No, a sum of two GARCH processes is generally not a GARCH process.

(I am not even sure whether there exists a nontrivial special case where the opposite holds.)

By GARCH I mean the classic definition of GARCH due to Bollerslev (1986), not an arbitrary variation like EGARCH, IGARCH, FIGARCH or whatever else.

Let me provide an example. Take two independent zero-conditional-mean processes $e_{1,t}$ and $e_{2,t}$. Let their conditional variances follow GARCH(1,1). Then the conditional variance equations of $e_{1,t}$ and $e_{2,t}$ are

$$ \begin{aligned} \sigma_{1,t}^2 = \omega_1 + a_1 e_{1,t-1}^2 + b_1 \sigma_{1,t-1}^2; \\ \sigma_{2,t}^2 = \omega_2 + a_2 e_{2,t-1}^2 + b_2 \sigma_{2,t-1}^2. \\ \end{aligned} $$

Take $e_t$ to be the simplest possible linear combination of $e_{1,t}$ and $e_{2,t}$, namely, their sum:

$$ e_t := e_{1,t} + e_{2,t}. $$

Will its conditional variance follow a GARCH process? If it would, we could express the conditional variance of $e_t$ as

$$ \sigma_t^2 = \omega + \sum_{i=1}^s \alpha_i e_{t-i}^2 + \sum_{i=1}^r \beta_i \sigma_{t-i}^2 $$

(a GARCH($s$,$r$) equation). To show the conditional variance of $e_t$ follows GARCH($s$,$r$) we need to find the appropriate $\omega$, $\alpha$s, $\beta$s, $s$ and $r$. Can this be done?

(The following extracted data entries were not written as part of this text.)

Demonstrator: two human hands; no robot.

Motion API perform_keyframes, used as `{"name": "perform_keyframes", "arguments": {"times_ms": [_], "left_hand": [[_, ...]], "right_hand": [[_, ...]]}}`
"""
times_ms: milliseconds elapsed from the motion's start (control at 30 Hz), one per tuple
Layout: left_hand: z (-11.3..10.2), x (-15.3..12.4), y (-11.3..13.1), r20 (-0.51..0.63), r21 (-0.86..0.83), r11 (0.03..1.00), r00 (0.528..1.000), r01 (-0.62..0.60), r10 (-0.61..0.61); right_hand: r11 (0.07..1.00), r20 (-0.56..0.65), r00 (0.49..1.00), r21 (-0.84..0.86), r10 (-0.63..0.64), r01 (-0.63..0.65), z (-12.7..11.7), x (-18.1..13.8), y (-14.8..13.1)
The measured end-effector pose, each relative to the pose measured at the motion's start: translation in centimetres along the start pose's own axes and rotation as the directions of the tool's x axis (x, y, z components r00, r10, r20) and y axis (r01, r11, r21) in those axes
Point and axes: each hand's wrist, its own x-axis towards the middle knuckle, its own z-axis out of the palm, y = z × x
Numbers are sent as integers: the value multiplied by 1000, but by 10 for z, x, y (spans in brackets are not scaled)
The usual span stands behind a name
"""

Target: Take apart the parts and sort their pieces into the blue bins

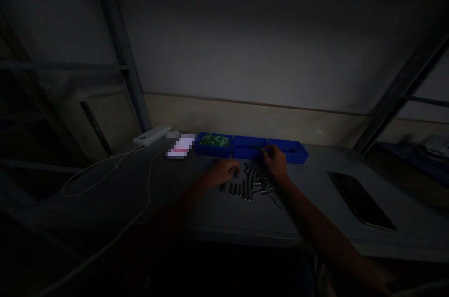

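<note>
1. Many metal cylinders [257, 184] lie loose on the counter [312, 176], presumably for easy reach.
2. Left hand [221, 172]: grip curled beside them, contents unclear.
3. Right hand [276, 162] at middle blue bin [245, 153]: fingertips converged; cannot tell if pinching.

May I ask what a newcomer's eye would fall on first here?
Likely the bright, pixelated rectangle on the dim table, left of the three blue bins. Next, perhaps, the bins themselves, in a row, with green pieces in the leftmost. Metallic pieces lie before them, by the left hand and right hand.
</note>
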Motion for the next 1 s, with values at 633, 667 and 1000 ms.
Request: {"name": "perform_keyframes", "arguments": {"times_ms": [633,667,1000], "left_hand": [[-1,4,4,-269,-16,999,962,-50,44],[-1,4,5,-287,-21,998,956,-62,53],[-2,5,9,-277,-179,983,957,39,-88]], "right_hand": [[956,368,893,227,-261,186,-1,-16,-31],[945,402,866,255,-297,205,0,-19,-36],[916,443,838,371,-320,154,5,-28,-42]]}}
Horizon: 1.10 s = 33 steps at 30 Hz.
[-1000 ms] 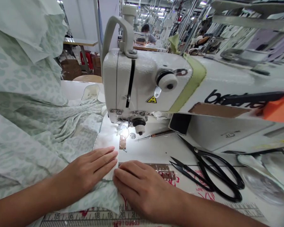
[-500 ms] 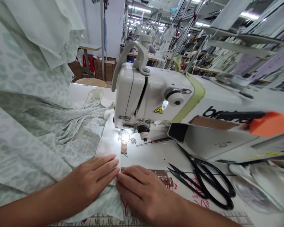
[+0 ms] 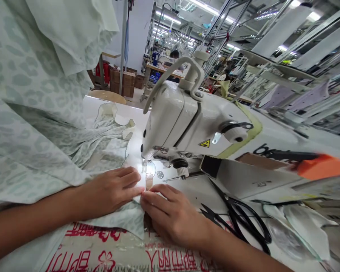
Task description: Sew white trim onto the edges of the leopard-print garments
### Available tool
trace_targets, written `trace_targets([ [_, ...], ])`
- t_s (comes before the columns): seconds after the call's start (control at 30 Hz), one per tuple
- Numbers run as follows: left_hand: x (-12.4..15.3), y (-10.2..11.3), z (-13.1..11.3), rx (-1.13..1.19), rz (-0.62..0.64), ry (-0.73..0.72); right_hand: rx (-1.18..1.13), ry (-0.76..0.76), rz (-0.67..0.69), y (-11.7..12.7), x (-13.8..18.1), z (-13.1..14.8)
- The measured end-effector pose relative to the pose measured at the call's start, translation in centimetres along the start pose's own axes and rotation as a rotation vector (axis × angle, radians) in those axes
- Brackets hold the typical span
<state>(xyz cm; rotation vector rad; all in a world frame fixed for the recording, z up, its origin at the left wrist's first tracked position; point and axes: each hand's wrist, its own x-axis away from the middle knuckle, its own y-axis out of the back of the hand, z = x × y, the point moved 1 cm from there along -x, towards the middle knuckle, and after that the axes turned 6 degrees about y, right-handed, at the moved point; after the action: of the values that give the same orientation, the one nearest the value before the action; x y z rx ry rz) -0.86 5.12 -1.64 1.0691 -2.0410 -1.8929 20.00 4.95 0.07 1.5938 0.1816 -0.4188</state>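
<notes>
A ruler strip [image 3: 116,269] ran along the nearest visible part of the white bench [image 3: 187,194], with red printed characters [image 3: 172,260] just beyond it. Over these, the right hand [image 3: 172,223] was nearly closed, its fingertips pinching the edge of the pale green leopard-print fabric [image 3: 121,221]. The left hand [image 3: 109,192] lay palm down on the fabric, fingers partly bent, one fingertip meeting the right hand's; whether it gripped any cloth could not be told. The fabric spread under both hands and rose in heavy folds on the left. To the right, black thread snips [image 3: 211,215] lay beside large black scissors [image 3: 248,219]. Just past the fingertips, a lamp lit the needle area of the white sewing machine [image 3: 172,121], whose arm, wrapped with a yellow-green band [image 3: 252,130], stretched rightward. Beyond the bench's far edge stood a round wooden seat [image 3: 107,97] and cardboard boxes [image 3: 127,84]. Farther back, a person [image 3: 174,54] was at another workstation, among metal poles, under rows of ceiling lights [image 3: 168,17].
</notes>
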Motion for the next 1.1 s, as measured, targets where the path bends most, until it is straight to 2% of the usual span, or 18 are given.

Let us start by writing the conditional variance of $e_t$ explicitly based on the fact that $e_t = e_{1,t} + e_{2,t}$ and the properties of $e_{1,t}$ and $e_{2,t}$. The conditional variance of $e_t$ will be the sum of the conditional variances of $e_{1,t}$ and $e_{2,t}$ (there are no covariances due to the assumed independence):

$$ \begin{aligned} \sigma_t^2 &= \sigma_{1,t}^2 + \sigma_{2,t}^2 \\ &= \omega_1 + a_1 e_{1,t-1}^2 + b_1 \sigma_{1,t-1}^2 \\ &+ \omega_2 + a_2 e_{2,t-1}^2 + b_2 \sigma_{2,t-1}^2 \\ &= (\omega_1+\omega_2) + (a_1 e_{1,t-1}^2+a_2 e_{2,t-1}^2) + (b_1 \sigma_{1,t-1}^2+b_2 \sigma_{2,t-1}^2). \\ \end{aligned} $$

It does not seem possible to express this in terms of $\sigma_t^2 = \omega + \sum_{i=1}^s \alpha_i e_{t-i}^2 + \sum_{i=1}^r \beta_i \sigma_{t-i}^2$ (but how to prove it formally?). And this is the simple example where $e_{1,t}$ and $e_{2,t}$ are independent (so we spare any covariances that would otherwise appear in the above expressions) and the lag orders of their respective GARCH processes coincide.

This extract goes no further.